And finally… MP suggests crowdfunding to pay for £7.1bn Palace of Westminster renovation

Crowdfunding should be among the methods considered to fund the renovation of the Palace of Westminster, MPs have heard.

The Herald has reported that a report by independent consultants suggested taxpayers face a bill of up to £7.1 billion to stop Parliament falling down unless MPs and peers agree to move out while the work takes place.

An independent report released last year revealed that major restoration of the Houses of Parliament without moving MPs and peers out would cost £5.7 billion and take 32 years.

If MP and peers were moved out for six years, the cost would drop to £3.5bn.



The £3.5bn option would include some new features, such as a lift up the Elizabeth Tower, which with its famous clock and bell is popularly known as Big Ben, a media centre for TV interviews and “increased breakout, formal and informal meeting areas” for those who work in the Palace of Westminster.

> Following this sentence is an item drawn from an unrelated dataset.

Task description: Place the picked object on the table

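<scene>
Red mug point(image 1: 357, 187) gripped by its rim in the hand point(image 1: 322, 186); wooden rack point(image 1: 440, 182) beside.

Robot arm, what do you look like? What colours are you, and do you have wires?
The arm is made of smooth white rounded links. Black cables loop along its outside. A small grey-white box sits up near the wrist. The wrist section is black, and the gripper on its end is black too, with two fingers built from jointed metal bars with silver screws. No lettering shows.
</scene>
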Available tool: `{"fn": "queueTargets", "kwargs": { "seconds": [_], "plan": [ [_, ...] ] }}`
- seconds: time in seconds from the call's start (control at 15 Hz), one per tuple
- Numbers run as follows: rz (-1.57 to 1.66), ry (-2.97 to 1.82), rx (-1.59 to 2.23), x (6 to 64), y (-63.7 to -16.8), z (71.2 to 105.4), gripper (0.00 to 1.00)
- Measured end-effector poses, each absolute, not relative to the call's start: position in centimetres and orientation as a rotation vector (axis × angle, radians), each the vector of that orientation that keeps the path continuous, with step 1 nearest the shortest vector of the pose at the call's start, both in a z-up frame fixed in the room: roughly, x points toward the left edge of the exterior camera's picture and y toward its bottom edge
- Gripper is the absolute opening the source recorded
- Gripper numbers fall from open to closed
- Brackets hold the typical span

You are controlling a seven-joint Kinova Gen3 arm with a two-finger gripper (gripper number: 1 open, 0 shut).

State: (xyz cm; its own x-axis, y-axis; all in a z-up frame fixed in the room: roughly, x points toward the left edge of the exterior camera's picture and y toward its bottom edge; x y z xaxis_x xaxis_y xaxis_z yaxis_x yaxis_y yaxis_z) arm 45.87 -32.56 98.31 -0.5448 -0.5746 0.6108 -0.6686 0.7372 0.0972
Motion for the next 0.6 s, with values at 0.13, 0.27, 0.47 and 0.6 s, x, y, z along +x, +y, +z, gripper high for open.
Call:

For a slightly higher spend of an estimated £3.9bn, the full move-out of MPs and peers would also enable a new visitor centre, including exhibition, education and conference facilities.

The Independent Options Appraisal report also has two halfway-house options, which would see a partial vacation of Parliament – with the Commons going first, followed by the Lords.

That would cover a total time period of between nine and 14 years, but would most likely last 11 years.



Under that proposal, basic repairs – such as improving fire safety, removing asbestos and restoring damaged stonework – would cost an estimated £3.9bn.

A higher-spec version of the partial move-out, with some of the same extras as a full move-out, would cost an estimated £4.4bn.

The highest conceivable cost, the report said, would be £7.1bn. This assumes maximum risk and inflation levels and applies to the most expensive of the options put forward.

Labour’s Barry Sheerman (Huddersfield) suggested exploring a range of funding ideas and warned against a “careless” private finance initiative (PFI).

Mr Sheerman, addressing Liberal Democrat Tom Brake who represents the House of Commons Commission, said: “Can I urge you to look seriously at the way in which this reconstruction work is going to be funded, to look at public subscription, a form of crowdfunding?

“And could I warn you please, don’t go into a careless PFI like the one in Halifax where a hospital that cost £70 million has already meant £770 million has been paid back.”

Mr Brake replied: “I hope that everyone in this place has learnt the lessons of PFI and again it’s not for me to work out what the financial arrangements are going to be.

“But I think clearly PFI may well be one of the more expensive options and I hope the Treasury will look at something that is more straightforward in terms of funding these improvements.”